◆ **Exercise directions**
All of the lines below should be copied word for word.

◆ **Given information**
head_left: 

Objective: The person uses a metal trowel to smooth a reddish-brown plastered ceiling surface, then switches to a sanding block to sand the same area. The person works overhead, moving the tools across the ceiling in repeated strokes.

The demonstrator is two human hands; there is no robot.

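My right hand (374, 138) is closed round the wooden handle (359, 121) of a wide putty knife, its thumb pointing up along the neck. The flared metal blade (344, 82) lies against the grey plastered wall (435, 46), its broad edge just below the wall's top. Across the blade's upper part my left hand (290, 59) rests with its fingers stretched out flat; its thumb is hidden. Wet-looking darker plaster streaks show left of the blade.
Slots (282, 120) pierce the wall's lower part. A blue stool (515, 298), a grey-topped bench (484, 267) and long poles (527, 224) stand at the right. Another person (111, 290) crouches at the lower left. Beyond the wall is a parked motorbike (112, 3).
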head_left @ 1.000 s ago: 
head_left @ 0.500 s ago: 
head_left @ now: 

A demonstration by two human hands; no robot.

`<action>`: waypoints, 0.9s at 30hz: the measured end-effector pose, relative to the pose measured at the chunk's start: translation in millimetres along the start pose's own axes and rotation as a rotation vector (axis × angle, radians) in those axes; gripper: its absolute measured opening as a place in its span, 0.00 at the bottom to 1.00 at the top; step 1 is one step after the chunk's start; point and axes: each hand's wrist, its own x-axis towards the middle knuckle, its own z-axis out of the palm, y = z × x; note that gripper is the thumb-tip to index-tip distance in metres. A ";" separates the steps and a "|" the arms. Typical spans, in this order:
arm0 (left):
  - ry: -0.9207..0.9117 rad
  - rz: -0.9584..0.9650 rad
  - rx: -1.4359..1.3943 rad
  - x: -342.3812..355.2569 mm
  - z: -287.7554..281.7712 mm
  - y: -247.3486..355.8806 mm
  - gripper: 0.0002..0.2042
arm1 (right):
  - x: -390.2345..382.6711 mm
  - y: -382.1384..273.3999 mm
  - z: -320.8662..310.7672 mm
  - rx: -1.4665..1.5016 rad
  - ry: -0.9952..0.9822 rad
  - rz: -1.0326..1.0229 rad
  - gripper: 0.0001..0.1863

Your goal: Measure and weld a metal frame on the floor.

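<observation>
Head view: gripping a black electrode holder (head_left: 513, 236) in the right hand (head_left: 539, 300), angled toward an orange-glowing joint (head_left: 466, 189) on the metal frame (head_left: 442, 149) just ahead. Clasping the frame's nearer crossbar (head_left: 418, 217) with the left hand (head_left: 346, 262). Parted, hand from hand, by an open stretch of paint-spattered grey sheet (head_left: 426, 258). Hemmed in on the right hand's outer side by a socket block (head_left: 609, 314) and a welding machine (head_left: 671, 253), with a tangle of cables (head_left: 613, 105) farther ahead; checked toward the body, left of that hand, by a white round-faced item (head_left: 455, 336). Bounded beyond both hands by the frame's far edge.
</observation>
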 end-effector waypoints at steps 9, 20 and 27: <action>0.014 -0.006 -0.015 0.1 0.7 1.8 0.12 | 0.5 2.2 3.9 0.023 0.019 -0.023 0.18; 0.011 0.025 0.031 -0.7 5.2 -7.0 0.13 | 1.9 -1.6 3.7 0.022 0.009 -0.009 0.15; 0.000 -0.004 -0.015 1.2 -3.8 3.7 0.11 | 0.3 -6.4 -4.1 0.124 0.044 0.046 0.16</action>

◆ **The answer**
head_left: 

Objective: The person uses a metal trowel to smooth a reddish-brown plastered ceiling surface, then switches to a sanding block to sand the same area. The person works overhead, moving the tools across the ceiling in repeated strokes.

The demonstrator is two human hands; there is no robot.

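My right hand (374, 138) is closed round the wooden handle (359, 121) of a wide putty knife, its thumb pointing up along the neck. The flared metal blade (344, 82) lies against the grey plastered wall (435, 46), its broad edge just below the wall's top. Across the blade's upper part my left hand (290, 59) rests with its fingers stretched out flat; its thumb is hidden. Wet-looking darker plaster streaks show left of the blade.
Slots (282, 120) pierce the wall's lower part. A blue stool (515, 298), a grey-topped bench (484, 267) and long poles (527, 224) stand at the right. Another person (111, 290) crouches at the lower left. Beyond the wall is a parked motorbike (112, 3).
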head_left @ 1.000 s ago: 
head_left @ 0.500 s ago: 
head_left @ now: 

A demonstration by two human hands; no robot.

`<action>`: waypoints, 0.9s at 30hz: the measured end-effector pose, relative to the pose measured at the chunk's start: translation in millimetres along the start pose's own axes and rotation as a rotation vector (axis × angle, radians) in those axes; gripper: its absolute measured opening as a place in its span, 0.00 at the bottom to 1.00 at the top; step 1 is one step after the chunk's start; point and axes: each hand's wrist, its own x-axis towards the middle knuckle, its own z-axis out of the palm, y = z × x; note that gripper is the thumb-tip to index-tip distance in metres. A ";" separates the steps and a "|" the arms. Typical spans, in this order:
arm0 (left):
  - ry: -0.9207..0.9117 rad
  - rz: -0.9584..0.9650 rad
  - rx: -1.4359..1.3943 rad
  - x: -342.3812..355.2569 mm
  - z: -287.7554..281.7712 mm
  - y: -247.3486..355.8806 mm
  - gripper: 0.0002..0.2042
arm1 (right):
  - x: -390.2345..382.6711 mm
  - y: -382.1384..273.3999 mm
  - z: -320.8662..310.7672 mm
  - rx: -1.4665..1.5016 rad
  - ry: -0.9952..0.9822 rad
  - rz: -1.0326..1.0229 rad
  - gripper: 0.0001..0.1863

Your goal: Measure and weld a metal frame on the floor.

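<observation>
Head view: gripping a black electrode holder (head_left: 513, 236) in the right hand (head_left: 539, 300), angled toward an orange-glowing joint (head_left: 466, 189) on the metal frame (head_left: 442, 149) just ahead. Clasping the frame's nearer crossbar (head_left: 418, 217) with the left hand (head_left: 346, 262). Parted, hand from hand, by an open stretch of paint-spattered grey sheet (head_left: 426, 258). Hemmed in on the right hand's outer side by a socket block (head_left: 609, 314) and a welding machine (head_left: 671, 253), with a tangle of cables (head_left: 613, 105) farther ahead; checked toward the body, left of that hand, by a white round-faced item (head_left: 455, 336). Bounded beyond both hands by the frame's far edge.
</observation>
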 end-effector waypoints at steps 9, 20 and 27: <action>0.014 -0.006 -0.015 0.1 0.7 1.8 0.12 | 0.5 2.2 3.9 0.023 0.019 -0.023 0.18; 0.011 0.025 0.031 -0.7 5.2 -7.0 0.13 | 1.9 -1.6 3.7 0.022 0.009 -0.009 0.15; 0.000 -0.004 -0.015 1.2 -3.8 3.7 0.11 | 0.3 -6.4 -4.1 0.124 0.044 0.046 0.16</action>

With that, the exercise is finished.